7. En dernier lieu, il ne ressort pas des pièces du dossier que la décision du préfet de la région Occitanie, qui se borne à faire application de l’article L. 324-2 du code de l’urbanisme, aurait méconnu le principe de libre administration des collectivités territoriales.
8. Il résulte de tout ce qui précède que l’établissement public foncier local de Perpignan Pyrénées Méditerranée n’est pas fondé à soutenir que c’est à tort que, par le jugement attaqué, le tribunal administratif de Montpellier a rejeté sa demande.
Sur les frais liés au litige :
9. Les dispositions de l’article L. 761-1 du code de justice administrative font obstacle à ce que soit mis à la charge de l’État, qui n’est pas dans la présente instance la partie perdante, le versement de quelque somme que ce soit sur leur fondement.
D É C I D E :
Article 1er : La requête de l’établissement public foncier local de Perpignan Pyrénées Méditerranée est rejetée.
Article 2 : Le présent arrêt sera notifié à l’établissement public foncier local de Perpignan Pyrénées Méditerranée et au ministre de la ville et du logement.
Copie en sera adressée au préfet de la région Occitanie.

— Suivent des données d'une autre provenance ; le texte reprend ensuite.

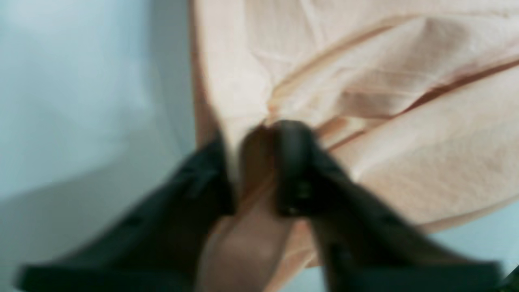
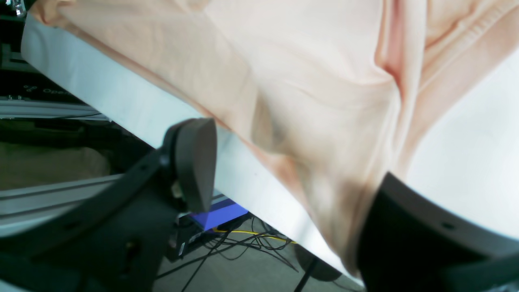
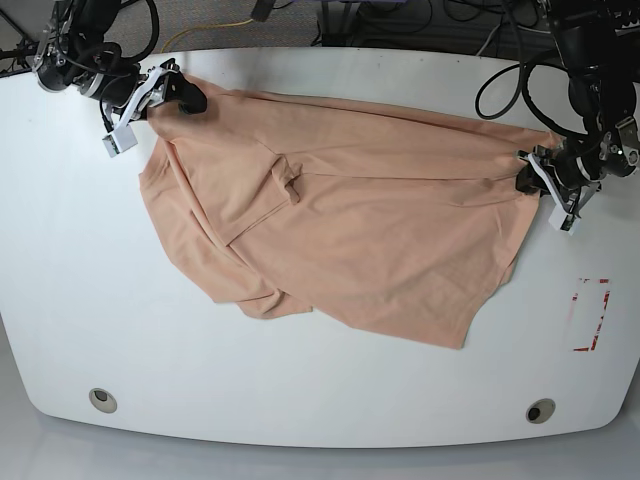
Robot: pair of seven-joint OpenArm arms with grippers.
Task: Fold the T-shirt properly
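Left fingers [image 1: 296,162] tight around T-shirt [image 3: 380,230] edge

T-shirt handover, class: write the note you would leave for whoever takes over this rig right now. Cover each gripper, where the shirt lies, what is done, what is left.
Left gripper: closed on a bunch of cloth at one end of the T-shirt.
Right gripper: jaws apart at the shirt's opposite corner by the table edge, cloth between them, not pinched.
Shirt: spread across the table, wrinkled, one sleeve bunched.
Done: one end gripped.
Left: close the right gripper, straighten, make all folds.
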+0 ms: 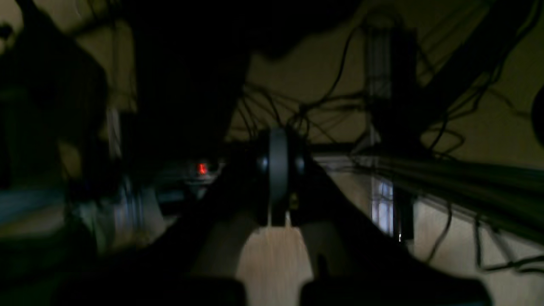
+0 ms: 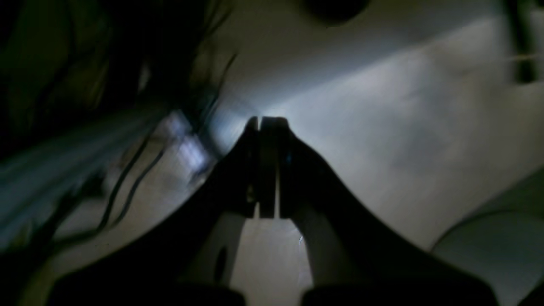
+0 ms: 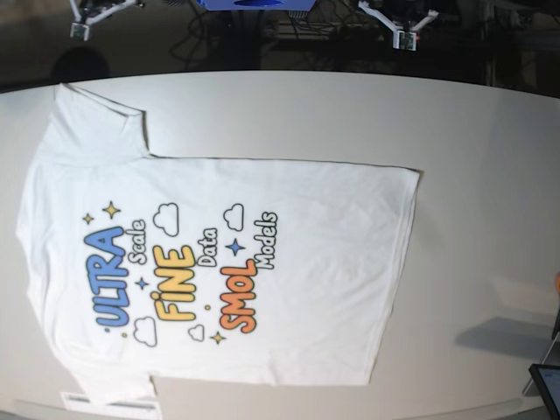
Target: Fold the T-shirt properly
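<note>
A: What is recorded in the left wrist view?

B: One left gripper (image 1: 278, 170) is seen, its jaws pressed together with nothing clamped between them. Beyond the jaw tips, a tangle of cables (image 1: 297, 106) is hung against a pale wall; the count cannot be made, as the picture is dark and blurred. One small red light (image 1: 202, 168) is noted to the left of the jaws. The T-shirt is not shown here.

A: And the right wrist view?

B: One right gripper (image 2: 265, 165) is seen, likewise clenched on nothing. Ahead of and to the right of the jaws a pale surface (image 2: 382, 127) is lit; to the left of the jaws, blurred dark cables are smeared by motion. A pale curved shape at the lower right edge is cut off and cannot be identified.

A: The base view?

B: One T-shirt (image 3: 289, 297) is laid flat on one table (image 3: 490, 175), print upward, collar end toward the left edge of the picture. Three coloured words are counted: "ULTRA", "FINE", "SMOL". The lower sleeve is cut off by the bottom edge. Neither set of jaws is visible in this view; only arm parts are visible along the top edge, well apart from the shirt.
</note>
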`<action>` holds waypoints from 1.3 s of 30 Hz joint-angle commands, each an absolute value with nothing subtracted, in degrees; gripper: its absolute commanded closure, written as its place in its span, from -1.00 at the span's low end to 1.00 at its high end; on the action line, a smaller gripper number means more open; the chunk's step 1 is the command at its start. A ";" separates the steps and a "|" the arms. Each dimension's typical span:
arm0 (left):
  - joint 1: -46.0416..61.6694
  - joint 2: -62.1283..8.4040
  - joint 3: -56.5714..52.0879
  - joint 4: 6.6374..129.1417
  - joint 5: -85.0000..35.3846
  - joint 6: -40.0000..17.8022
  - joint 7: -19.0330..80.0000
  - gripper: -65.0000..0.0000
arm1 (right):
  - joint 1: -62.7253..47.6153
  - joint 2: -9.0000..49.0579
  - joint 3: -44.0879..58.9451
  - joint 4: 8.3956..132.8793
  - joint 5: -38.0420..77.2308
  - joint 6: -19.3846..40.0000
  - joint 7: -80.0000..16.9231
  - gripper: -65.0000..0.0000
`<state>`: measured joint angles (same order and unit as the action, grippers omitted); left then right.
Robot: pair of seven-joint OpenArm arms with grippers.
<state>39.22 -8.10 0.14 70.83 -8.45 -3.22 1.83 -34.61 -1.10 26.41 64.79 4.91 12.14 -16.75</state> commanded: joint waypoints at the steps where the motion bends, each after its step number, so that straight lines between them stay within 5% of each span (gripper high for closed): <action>1: 38.81 -8.22 0.22 67.82 -8.48 -3.03 0.84 1.00 | -34.24 0.13 24.92 61.49 4.88 11.91 -16.22 0.99; 13: 14.29 -8.13 0.31 16.04 -8.31 -3.03 1.36 1.00 | -16.75 3.74 16.40 24.92 4.97 11.91 -13.49 0.99; 22: 14.37 -6.81 0.31 16.66 -8.22 -3.03 -0.75 0.84 | -15.96 3.74 16.40 21.32 4.97 11.47 -8.22 0.62; 39: 14.11 -6.20 0.31 16.66 -8.22 -3.03 -0.75 0.84 | -15.96 4.53 16.40 21.32 4.88 11.65 -8.48 0.59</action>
<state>13.65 -6.02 0.40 16.56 -8.19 -3.25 -0.49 -15.55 4.23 16.36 21.19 4.97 11.53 -8.45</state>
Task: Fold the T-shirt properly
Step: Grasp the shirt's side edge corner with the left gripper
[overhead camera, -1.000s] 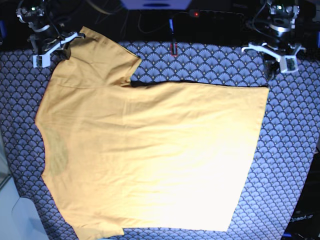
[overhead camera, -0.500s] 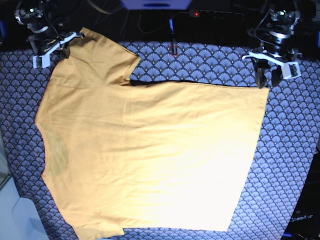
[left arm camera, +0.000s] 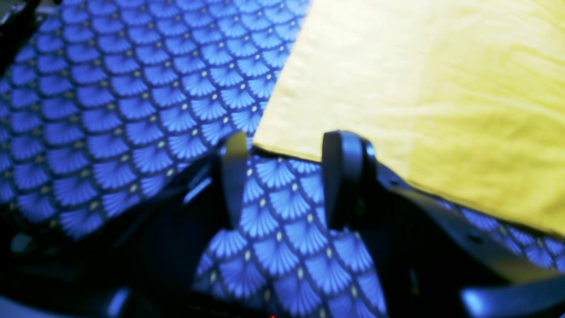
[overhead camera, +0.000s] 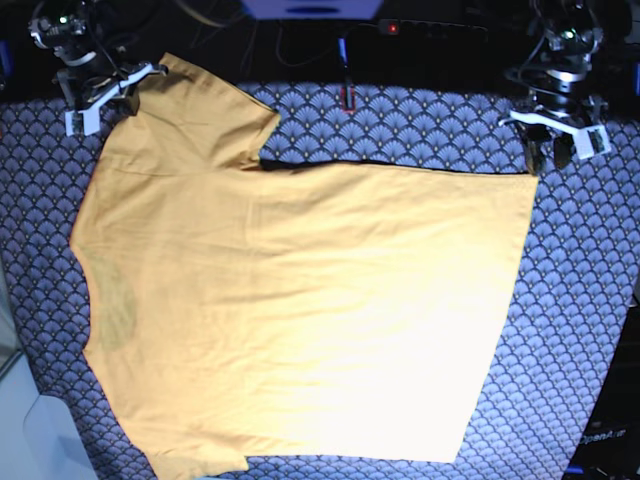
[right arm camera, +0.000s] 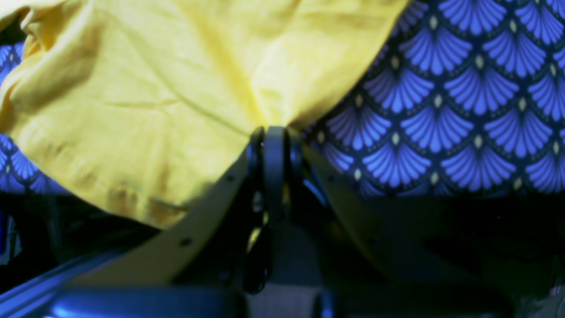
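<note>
The yellow-orange T-shirt [overhead camera: 300,300] lies spread flat on the tablecloth, neck to the left and hem to the right. My right gripper [overhead camera: 128,92] is at the far left, shut on the edge of the far sleeve. In the right wrist view the T-shirt [right arm camera: 154,110] bunches into the closed right gripper [right arm camera: 273,132]. My left gripper [overhead camera: 551,153] hangs open at the far right, just beyond the hem's far corner. Seen from the left wrist, the T-shirt [left arm camera: 419,88] has its corner between the tips of the left gripper [left arm camera: 289,142], with nothing gripped.
The blue scallop-patterned tablecloth [overhead camera: 590,300] covers the table around the shirt. A power strip with a red light [overhead camera: 392,27] and cables lie along the dark back edge. A small red and black object [overhead camera: 346,96] sits near the back middle.
My left gripper has opened and swung down from the back toward the hem's far corner, then shifted slightly right. The right gripper and the shirt have stayed in place.
</note>
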`<act>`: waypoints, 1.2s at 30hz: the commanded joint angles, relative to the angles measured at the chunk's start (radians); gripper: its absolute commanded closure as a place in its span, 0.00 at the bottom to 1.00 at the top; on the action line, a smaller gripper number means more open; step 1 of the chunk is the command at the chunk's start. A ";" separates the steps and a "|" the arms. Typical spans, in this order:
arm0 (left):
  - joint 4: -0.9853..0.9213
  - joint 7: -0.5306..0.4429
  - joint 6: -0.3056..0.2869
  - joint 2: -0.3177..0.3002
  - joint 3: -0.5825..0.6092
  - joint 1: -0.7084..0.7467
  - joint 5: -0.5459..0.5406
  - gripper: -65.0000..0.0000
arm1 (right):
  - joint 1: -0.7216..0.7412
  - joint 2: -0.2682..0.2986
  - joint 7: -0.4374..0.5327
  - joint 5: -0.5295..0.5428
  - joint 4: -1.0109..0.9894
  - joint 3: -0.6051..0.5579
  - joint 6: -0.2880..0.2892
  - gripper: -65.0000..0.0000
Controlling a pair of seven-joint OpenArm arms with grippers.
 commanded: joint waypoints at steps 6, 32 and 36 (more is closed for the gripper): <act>-0.059 -0.024 -0.003 -0.009 -0.012 -0.035 -0.017 0.57 | -0.004 0.010 0.016 0.015 0.017 0.005 0.006 1.00; -0.321 -0.024 0.001 -0.015 -0.113 -0.221 -0.148 0.57 | -0.008 0.034 0.016 0.014 0.013 0.005 0.006 1.00; -0.348 -0.024 0.000 -0.015 -0.095 -0.234 -0.148 0.57 | -0.008 0.034 0.016 0.014 0.013 0.005 0.006 1.00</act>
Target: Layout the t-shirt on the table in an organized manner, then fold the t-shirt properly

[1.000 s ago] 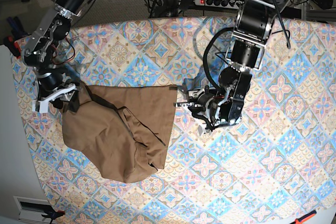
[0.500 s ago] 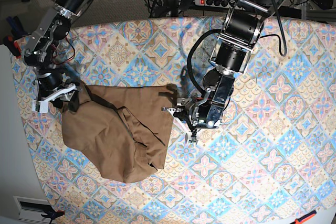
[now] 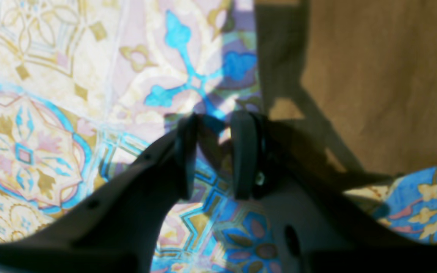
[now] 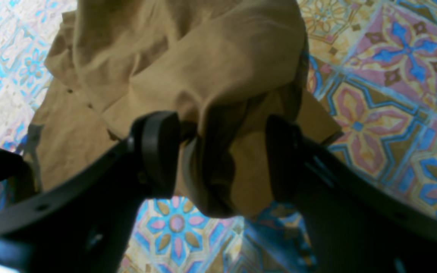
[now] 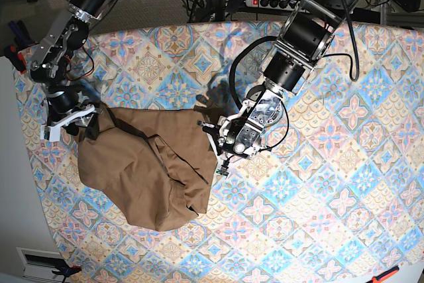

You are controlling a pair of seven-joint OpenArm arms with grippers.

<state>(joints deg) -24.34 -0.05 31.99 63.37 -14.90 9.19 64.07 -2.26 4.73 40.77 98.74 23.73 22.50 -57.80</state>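
The shirt (image 5: 149, 167) is lying crumpled toward the table's (image 5: 344, 183) left edge in the base view. The right gripper (image 4: 218, 151), jaws wide apart, is straddling a bunched fold of fabric. The left gripper (image 3: 212, 151), jaws slightly parted and holding nothing, is hovering just beside the shirt's edge.
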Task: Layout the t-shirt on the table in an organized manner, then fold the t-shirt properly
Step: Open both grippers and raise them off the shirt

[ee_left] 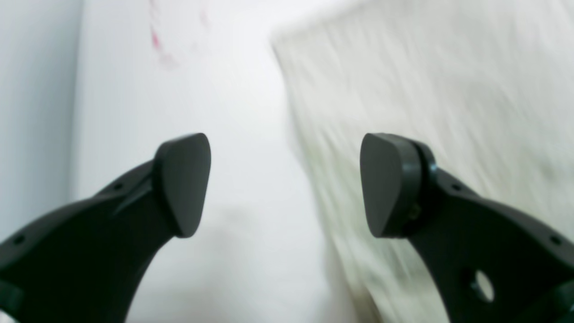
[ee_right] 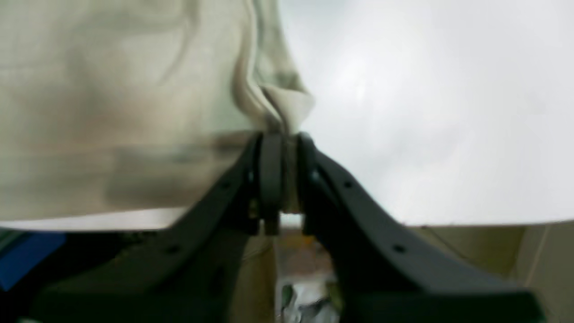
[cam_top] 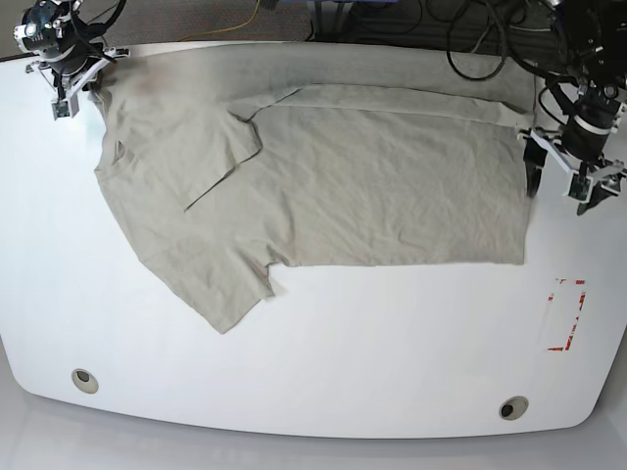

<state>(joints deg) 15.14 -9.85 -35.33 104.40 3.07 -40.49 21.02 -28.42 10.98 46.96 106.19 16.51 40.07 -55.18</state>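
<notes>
**A:** What did the right claw (ee_right: 284, 148) have?

**B:** It was pinched nearly shut on a bunched fold of the t-shirt (cam_top: 323, 176), right at the cloth's edge. In the base view that claw (cam_top: 73, 83) sat at the shirt's sleeve-and-shoulder end, by the tabletop's far rim. The left claw (ee_left: 284, 184) stood wide with nothing between its pads, hanging just beside the shirt's hem edge, over bare tabletop (cam_top: 343, 352).

**A:** How would you expect the cloth to handle?

**B:** Soft and light, I'd judge. It creased where it was pinched and lay wrinkled elsewhere, so it should drape and sag, not hold a shape. It looked neither fragile nor slippery. A corner or hem edge seemed the best place to take hold, since a pinch there gathers one edge instead of a lump.

**A:** And which way did it lie?

**B:** Its long axis ran from the right claw's end across to the hem by the left claw, with the collar end toward the right claw. One sleeve stretched away from the body toward the tabletop's near side, and the far edge was turned over onto the body.
</notes>
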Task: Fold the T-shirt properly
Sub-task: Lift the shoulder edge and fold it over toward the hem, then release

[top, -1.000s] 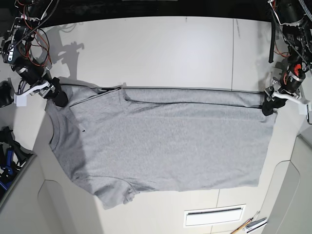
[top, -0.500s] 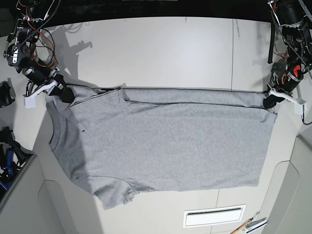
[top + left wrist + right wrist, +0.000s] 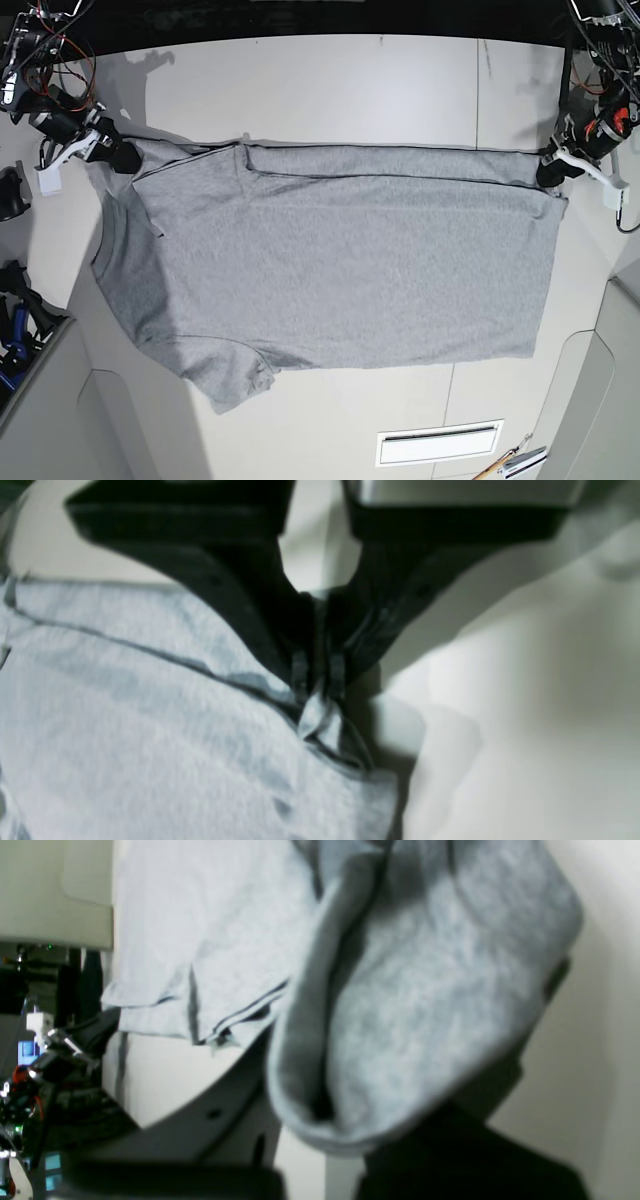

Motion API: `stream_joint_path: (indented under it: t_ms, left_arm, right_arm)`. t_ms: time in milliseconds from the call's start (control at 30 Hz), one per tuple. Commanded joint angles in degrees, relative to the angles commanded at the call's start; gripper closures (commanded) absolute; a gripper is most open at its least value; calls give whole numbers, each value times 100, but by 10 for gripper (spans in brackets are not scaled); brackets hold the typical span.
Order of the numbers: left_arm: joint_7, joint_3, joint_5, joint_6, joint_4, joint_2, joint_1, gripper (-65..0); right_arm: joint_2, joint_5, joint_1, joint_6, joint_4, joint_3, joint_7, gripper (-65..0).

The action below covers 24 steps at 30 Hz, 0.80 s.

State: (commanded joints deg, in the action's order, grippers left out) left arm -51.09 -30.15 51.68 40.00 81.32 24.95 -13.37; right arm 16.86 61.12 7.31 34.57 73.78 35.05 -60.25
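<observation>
White table beneath rumpled grey T-shirt [image 3: 350,260]

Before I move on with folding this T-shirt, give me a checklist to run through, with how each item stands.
1. Left gripper shut on the T-shirt: ok, its fingertips pinch the cloth near a corner.
2. Right gripper holding cloth: ok, a fold of the shirt is caught between its fingers.
3. Shirt lying flat in the middle: ok, only mild creases show there.
4. Side by the right gripper neat: not ok, it is bunched, with a loose flap hanging out below.
5. Pen-like items clear of the shirt: ok, they lie apart from it.
6. Layers underneath smooth: cannot tell, they are hidden.
</observation>
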Motion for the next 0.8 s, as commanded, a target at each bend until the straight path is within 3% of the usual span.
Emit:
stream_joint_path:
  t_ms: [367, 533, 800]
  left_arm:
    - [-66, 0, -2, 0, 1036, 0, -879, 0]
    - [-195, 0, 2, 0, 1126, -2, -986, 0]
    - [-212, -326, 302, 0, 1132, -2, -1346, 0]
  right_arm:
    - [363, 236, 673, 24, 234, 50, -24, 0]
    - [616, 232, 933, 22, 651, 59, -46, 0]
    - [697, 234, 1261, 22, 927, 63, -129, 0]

Délibéré après l’audience du 4 décembre 2025, où siégeaient :
M. Faïck, président,
M. Lafon, président-assesseur,
Mme Lasserre, première conseillère.
Rendu public par mise à disposition au greffe le 18 décembre 2025.
Le rapporteur,
N. Lafon
Le président,
F. Faïck
La greffière,
E. Ocana
La République mande et ordonne au ministre de la ville et du logement en ce qui le concerne ou à tous commissaires de justice à ce requis en ce qui concerne les voies de droit commun contre les parties privées, de pourvoir à l'exécution de la présente décision.